The name "dochtersions" came into my head as only one, when I was looking for a name for my blog that I started in 2007.
This name is not that strange, as I know that God is my real father and mother at the same time, and I know that God loves me more and deeper than a man can aware of (or at least I think this way)
I live in the South of The Netherlands together with my retired husband. I've had various occupations. In my last job, I was working as an assistant to a paediatrician and a rehabilitation specialist. When I had children, I graduated "health awareness", and gave lectures on various topics, plus vegetarian cooking classes to teenagers.
My husband and I have together two daughters and four grandchildren. Which all live abroad, to be precise in Lacey (WA-USA) and Davos in Switzerland.
I've always been busy with all kinds of creativity. As a child I drew a lot, later pottery, needle art, tapestries, weaving, batik art, macramé, etc. Painting with oil was my last great hobby.
Around about the year 2000 I started having unexplained physical symptoms as well as insomnia, which was later diagnosed as having PTSD. It turned out that I had repressed a traumatized youth. However, the physical symptoms made that I no longer could be busy with my passions, the real painting, and other activities (f.e. reading books, gardening, travelling), which I was doing without a limit.
What I can stay doing well in limited form, is playing music on my mandolin and my guitar, and also to enjoy/listen my favourite music, which is including the cantatas of J.S. Bach and his sons , f.e. also music from G.F. Handel, G.Ph. Telemann, a.s.o. This is also the kind of music that my husband (on its church organ) and I (on my mandolin) play together.
After being diagnosed with PTSD a lot changed and I was forced to look for alternatives in which I could express myself. That is, that for years I started writing, and poetry, which go quite intense and as a sort of automatic. Unfortunately, my knowledge of the English language is not sufficient enough, so I write in my mother tongue, with sometimes a few exceptions. The thoughts come to my mind right at unexpected moments, and it’s wonderful, to surrendering to your train of thoughts.
In the encounter more and more of impossibilities, in connection with, f.e continuous pains, I learned to shift my gaze. Searching for distractions and alternatives, I learned to focus my happy mind on all the wonderful and admirable little things in the world around me.
My husband since 1968 Karel (kareldg on RR) bought a small pocket camera for me, and taught me to work with Fractal Explorer. Through my little Sony camera I learned to look differently, to see deeper; to see the details, the structure, how refined, and just so unique the small ones are in God's creation.
What is one of my daily tasks is trying to support people who suffer from PTSD, but they suffer more in an emotional way, and I can understand them and listen to their story (digital) they trust me.
Renderosity: What projects are you currently working on?

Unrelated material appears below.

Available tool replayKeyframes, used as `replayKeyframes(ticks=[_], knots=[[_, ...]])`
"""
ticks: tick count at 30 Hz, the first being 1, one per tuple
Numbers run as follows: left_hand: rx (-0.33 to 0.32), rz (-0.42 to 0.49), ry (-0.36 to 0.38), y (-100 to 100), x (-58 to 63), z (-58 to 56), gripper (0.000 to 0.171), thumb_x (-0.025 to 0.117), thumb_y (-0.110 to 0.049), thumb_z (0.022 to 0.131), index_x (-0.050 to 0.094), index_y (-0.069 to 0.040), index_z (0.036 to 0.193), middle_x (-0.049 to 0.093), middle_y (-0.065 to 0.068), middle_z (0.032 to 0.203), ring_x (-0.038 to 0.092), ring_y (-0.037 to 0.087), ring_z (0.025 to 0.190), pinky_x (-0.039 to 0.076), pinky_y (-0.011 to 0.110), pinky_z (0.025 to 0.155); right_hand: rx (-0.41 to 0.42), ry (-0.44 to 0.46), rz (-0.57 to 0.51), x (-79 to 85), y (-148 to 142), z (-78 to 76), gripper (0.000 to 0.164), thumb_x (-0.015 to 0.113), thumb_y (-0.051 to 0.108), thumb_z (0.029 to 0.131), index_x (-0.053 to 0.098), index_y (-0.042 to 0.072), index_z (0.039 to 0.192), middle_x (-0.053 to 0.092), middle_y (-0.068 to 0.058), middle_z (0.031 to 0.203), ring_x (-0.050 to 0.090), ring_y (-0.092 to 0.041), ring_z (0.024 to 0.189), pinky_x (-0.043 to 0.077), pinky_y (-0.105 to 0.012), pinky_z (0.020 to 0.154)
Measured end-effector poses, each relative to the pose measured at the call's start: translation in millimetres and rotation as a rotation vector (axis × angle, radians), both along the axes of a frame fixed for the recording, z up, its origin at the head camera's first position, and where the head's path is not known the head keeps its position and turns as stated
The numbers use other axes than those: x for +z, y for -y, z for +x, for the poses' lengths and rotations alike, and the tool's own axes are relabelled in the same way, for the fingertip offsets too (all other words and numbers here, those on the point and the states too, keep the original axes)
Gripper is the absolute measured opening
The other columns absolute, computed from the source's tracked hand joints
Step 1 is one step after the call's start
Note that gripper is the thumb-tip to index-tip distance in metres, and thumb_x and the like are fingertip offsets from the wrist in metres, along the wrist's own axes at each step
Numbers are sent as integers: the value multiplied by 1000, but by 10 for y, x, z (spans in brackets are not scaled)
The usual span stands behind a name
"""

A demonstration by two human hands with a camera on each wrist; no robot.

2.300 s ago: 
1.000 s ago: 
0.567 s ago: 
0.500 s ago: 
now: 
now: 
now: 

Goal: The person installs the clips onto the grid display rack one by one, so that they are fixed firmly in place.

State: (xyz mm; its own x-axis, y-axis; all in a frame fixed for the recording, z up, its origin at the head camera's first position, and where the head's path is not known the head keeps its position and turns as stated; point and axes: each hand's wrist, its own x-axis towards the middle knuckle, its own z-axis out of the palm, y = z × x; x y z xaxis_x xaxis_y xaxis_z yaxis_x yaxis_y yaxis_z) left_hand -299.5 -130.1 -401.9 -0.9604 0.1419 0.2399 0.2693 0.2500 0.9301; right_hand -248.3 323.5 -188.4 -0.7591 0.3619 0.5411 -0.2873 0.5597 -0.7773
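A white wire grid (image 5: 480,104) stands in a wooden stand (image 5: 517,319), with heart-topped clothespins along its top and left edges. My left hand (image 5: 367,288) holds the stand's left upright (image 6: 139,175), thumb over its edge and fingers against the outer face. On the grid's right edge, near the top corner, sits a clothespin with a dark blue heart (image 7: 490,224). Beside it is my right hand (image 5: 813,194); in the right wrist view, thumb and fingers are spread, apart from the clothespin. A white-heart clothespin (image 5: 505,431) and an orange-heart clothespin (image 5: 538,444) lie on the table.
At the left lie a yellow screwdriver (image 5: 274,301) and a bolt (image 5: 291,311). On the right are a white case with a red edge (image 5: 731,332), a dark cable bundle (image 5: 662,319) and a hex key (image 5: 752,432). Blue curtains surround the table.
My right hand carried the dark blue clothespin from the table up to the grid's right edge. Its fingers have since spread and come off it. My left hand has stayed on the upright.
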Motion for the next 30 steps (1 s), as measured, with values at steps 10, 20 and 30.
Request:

Dochtersions: Of course I would love to take more concrete technical knowledge to me (to acquire), and follow tutorials, how to work with Ultra Fractal, Mandelbulb, etc.. The capabilities of PSP investigate and experiment with it.
The manual of my current camera (Canon PowerShot SX50HS, and as pocket camera Panasonic DMC-TZ35, since 2020 I use a Canon PowerShot SX70HS). I would like to sift through, and experiment with it. But exactly that kind of things, such as reading comprehension, concentration, makes this especially, by the constant dominating intense facial pain, really impossible.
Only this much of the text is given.